:: PROBLEM REQUIREMENTS ::
In the material below, transcribe every line from the first through the line holding "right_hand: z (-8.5", exactly, and stop after that line.
________________________________________
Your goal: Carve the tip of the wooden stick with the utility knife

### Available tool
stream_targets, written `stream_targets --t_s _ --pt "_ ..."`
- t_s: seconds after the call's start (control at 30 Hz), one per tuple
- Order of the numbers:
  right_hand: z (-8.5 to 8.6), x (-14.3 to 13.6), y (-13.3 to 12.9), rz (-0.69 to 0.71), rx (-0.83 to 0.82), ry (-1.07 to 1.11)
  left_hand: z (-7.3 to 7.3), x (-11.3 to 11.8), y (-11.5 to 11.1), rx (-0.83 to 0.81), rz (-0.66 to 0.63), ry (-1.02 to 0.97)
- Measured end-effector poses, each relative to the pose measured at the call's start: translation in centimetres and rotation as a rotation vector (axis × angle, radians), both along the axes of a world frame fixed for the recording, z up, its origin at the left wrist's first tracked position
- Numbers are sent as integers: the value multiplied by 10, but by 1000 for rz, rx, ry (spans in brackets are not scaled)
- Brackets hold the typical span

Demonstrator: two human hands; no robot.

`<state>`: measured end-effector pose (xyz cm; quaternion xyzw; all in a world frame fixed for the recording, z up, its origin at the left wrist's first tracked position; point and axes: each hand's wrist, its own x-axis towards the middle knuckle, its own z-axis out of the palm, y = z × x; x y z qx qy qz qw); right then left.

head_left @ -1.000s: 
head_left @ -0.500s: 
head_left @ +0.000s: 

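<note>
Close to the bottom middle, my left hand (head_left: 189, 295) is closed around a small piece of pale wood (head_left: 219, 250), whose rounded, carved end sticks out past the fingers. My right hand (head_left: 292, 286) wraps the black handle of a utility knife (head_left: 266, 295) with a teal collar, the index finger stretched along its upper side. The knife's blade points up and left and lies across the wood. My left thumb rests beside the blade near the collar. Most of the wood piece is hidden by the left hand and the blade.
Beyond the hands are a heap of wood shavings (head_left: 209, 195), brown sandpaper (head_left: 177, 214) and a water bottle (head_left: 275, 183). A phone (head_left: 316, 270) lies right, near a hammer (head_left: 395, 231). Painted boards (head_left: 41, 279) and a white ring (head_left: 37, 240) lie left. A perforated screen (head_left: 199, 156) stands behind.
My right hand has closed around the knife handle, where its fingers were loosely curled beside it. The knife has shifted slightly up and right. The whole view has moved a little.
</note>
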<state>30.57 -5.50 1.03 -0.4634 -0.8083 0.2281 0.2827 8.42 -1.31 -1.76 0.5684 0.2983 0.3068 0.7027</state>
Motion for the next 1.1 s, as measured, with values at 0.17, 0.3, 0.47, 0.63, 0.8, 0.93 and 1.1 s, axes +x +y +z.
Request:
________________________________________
:: EXERCISE RESULT ::
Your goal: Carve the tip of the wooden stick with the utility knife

### Available tool
stream_targets, written `stream_targets --t_s _ --pt "_ ..."`
- t_s: seconds after the call's start (control at 30 Hz), one per tuple
- Order of the numbers:
  right_hand: z (-8.5 to 8.6), x (-14.3 to 13.6), y (-13.3 to 12.9), rz (-0.69 to 0.71), rx (-0.83 to 0.82), ry (-1.07 to 1.11)

Nothing else belongs in the answer.